As a millennial, I am among a generation largely claiming to be “spiritual but not religious.” There was a time when such a thing was unthinkable. In traditional societies, religious institutions framed our worldviews from birth until death, giving us clear moral dictates on what was right and wrong. The clear-cut moralistic maps of our place in the world made sense given our limited understanding of cultures outside our own. We did not depend on global trade and were able to close ourselves off from groups that threatened our sacred ideals.
With the explosion of global trade and communication technologies connecting the world into an interdependent web, we are increasingly confronted by individuals from a diverse array of cultural and religious backgrounds. Religious worldviews that have traditionally excluded anyone considered “different” are slowly adapting to this global society. The Catholic Church has admitted its faults regarding the treatment of Jews and other excluded groups. Yet, despite these changes within religious institutions, their reputations as moralistic systems of exclusion remain and millennials are choosing to find their spirituality elsewhere.
Millennials are finding this “unchurched spirituality” in meditation, hallucinogens, and a creative combination of practices originating from a number of traditions. In his book, After Heaven, Robert Wuthnow argues, “at its core, spirituality consists of all the beliefs and activities by which individuals attempt to relate their lives to God or to a divine being or some other conception of a transcendent reality.” Therefore, although religion traditionally held a capital on the beliefs and practices associated with a transcendent reality, individuals are increasingly finding alternative ways to experience this reality. Since the 1960’s in America, religion and spirituality have been increasingly perceived as separate entities. Just as one can experience spirituality without religion, one can also practice religion without spirituality. If spirituality is defined as that which connects an individual to God or a transcendent reality, there are numerous examples of how religion has failed in this regard. Consider religious contexts that have become hollow and stale, where adherents are inconsequentially going through the motions without any sense of purpose, community, or connection to a transcendent reality. It is this sense of religion without spirituality that has led many people to seek spirituality without religion.
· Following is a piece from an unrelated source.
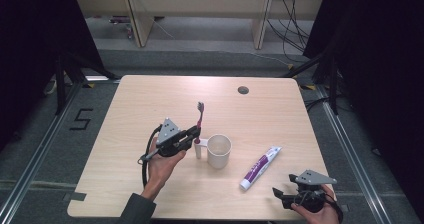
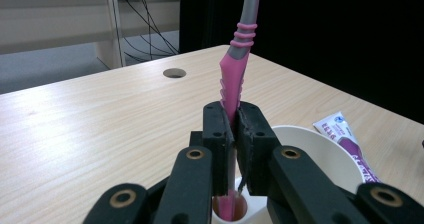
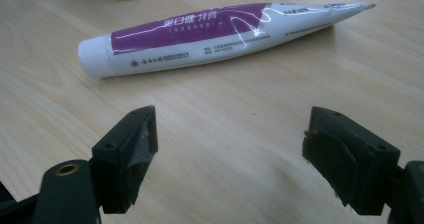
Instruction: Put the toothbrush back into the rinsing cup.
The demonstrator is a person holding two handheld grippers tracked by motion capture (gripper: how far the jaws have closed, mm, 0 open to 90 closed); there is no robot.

Although this age of “spiritual but not religious,” prefers its spirituality non-institutionalized, we need to remember that institutions are not inherently bad. In sociology, social institutions are defined as systems that are necessary to a functioning society. Some of these include the education system, legal system, or healthcare system. These institutions are imperfect, but that does not mean we should do away with them altogether. Rather than doing away with religion altogether, we need to support religious institutions that contribute to human flourishing in a globalized world. “Spiritual but not religious” forms of self-discovery and introspection are useful tools for personal growth, in an ideal religious context, self-discovery and introspection are integrated into a larger system of beliefs and practices that further support both personal and communal growth. Interfaith communities are a contemporary example this form of religious culture in practice.
“Churched spirituality” and “unchurched spirituality” intersect in interfaith communities where faithful individuals recognize that their own religious tradition is only one among several equally worthy ways of pursuing spiritual practice. In his book, Acts of Faith, Eboo Patel writes about his journey coming back to Islam after experimenting with a variety of religious practices. He writes the following: “The tradition you were born into was your home, Brother Wayne told me, but as Gandhi once wrote, it should be a home with the windows open so that the winds of other traditions can blow through and bring their unique oxygen. ‘It’s good to have wings,’ he would say, ‘but you have to have roots, too.’” Religious traditions carry rich insight into matters of the spirit. They also bind us together into communities that facilitates a deep sense of identity and belonging. Although religion has a history of exclusion and is often perceived as cold, impersonal, and unspiritual in contemporary times, it does not need to be this way. Religion needs to be reinfused with spirituality and made relevant to a younger generation characterized by the ethos of eclecticism and inclusivity. Interfaith communities are a prime example of how religion can support spiritual vitality in a globalized world.